REQUIRED ACTION. After counting the lines below that hold the word "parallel", reply with the count and nothing else.

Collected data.
____

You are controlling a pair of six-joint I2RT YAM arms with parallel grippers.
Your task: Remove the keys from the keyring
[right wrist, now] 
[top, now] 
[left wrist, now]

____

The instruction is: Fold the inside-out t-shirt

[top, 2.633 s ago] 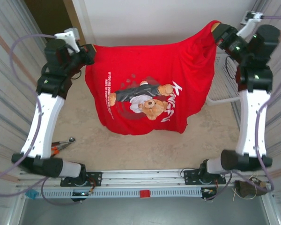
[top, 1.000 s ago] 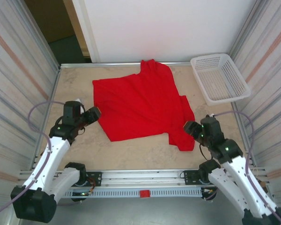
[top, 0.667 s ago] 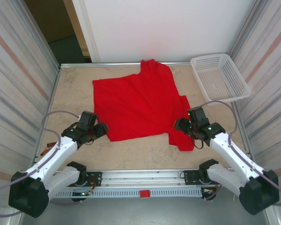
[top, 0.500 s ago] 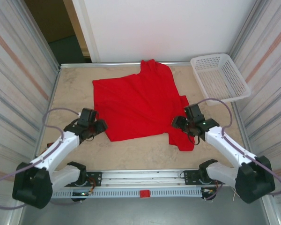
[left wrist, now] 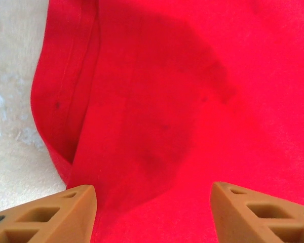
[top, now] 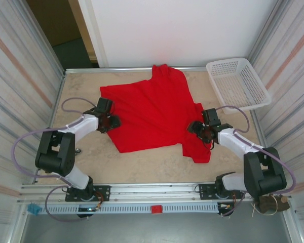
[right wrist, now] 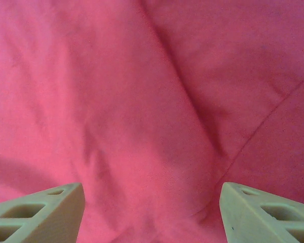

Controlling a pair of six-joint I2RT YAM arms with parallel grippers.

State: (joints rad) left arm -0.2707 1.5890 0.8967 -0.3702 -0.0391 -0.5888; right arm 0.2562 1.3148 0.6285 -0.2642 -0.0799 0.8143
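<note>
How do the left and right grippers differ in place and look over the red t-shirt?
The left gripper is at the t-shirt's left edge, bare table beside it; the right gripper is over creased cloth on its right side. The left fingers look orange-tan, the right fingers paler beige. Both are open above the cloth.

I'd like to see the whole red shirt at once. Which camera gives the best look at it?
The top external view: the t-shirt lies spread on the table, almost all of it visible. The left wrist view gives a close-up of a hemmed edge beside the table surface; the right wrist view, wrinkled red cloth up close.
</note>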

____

THE ANSWER. 2